Backyard Chickens provide so many benefits
Got cockroaches, grubs, or any other pest you don’t want in your yard or garden? Chickens are great at controlling certain pests naturally- no need to put down nasty chemicals. And yes- chickens will even eat mice!
While chicken keeping may sound like a chore to some, many people see egg collection and putting out feed as a relaxing morning ritual. Also, just like cats and dogs, chickens have personalities and can be great companions.

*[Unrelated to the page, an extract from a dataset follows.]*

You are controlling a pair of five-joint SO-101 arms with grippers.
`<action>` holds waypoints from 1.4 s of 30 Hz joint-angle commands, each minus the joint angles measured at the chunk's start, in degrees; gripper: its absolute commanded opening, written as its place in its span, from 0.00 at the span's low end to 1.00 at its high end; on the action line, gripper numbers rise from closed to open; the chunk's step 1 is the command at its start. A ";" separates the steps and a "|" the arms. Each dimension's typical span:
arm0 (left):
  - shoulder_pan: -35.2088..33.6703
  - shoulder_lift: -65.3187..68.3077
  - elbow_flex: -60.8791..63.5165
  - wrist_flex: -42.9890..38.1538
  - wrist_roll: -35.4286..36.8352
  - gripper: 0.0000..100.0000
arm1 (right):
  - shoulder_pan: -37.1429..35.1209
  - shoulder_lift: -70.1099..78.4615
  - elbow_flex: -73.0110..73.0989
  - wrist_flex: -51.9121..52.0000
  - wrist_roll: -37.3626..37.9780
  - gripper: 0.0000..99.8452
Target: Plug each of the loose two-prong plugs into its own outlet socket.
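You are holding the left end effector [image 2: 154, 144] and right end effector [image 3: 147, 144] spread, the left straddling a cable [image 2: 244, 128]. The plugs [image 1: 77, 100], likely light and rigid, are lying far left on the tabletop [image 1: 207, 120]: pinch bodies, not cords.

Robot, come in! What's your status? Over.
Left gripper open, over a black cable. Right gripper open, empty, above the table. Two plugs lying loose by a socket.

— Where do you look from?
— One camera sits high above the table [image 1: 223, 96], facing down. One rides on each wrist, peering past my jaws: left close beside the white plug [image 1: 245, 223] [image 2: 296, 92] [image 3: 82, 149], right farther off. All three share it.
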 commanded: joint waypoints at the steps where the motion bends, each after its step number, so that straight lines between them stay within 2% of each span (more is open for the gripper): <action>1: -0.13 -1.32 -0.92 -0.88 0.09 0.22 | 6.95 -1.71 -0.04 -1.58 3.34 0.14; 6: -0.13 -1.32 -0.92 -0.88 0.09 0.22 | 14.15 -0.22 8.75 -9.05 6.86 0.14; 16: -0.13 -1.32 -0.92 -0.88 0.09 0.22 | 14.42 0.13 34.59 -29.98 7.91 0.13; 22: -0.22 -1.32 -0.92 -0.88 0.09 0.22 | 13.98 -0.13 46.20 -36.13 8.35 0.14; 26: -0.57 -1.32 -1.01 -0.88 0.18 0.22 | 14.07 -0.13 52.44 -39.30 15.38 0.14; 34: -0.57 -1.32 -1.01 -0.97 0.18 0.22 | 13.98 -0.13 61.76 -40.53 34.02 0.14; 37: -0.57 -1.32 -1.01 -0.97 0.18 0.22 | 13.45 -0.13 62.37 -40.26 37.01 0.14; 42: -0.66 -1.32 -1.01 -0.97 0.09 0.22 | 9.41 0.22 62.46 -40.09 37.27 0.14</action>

An unintended consequence of backyard chicken keeping is meeting new people. You may attend a chicken class, participate in a chicken coop tour and get involved with local chicken groups in your area.
Ever hear of Oxytocin, the love hormone? It's a stress-lowering chemical in your body that's unleashed when you hug someone you love, or even pet your dog or cat. And anyone who has raised backyard chickens can probably contend the same effect holds true for hens. Believe it or not, there are actually hens employed as therapy chickens!
THAT'S SOMETHING TO CLUCK ABOUT! |
*If you are considering housing chickens, we fully encourage it and would be glad to answer questions to help you but make sure you check with your local ordinance to verify the information we have posted since it may not be up to date or accurate.
We post what we have to show that many cities do allow chickens and it is widely accepted.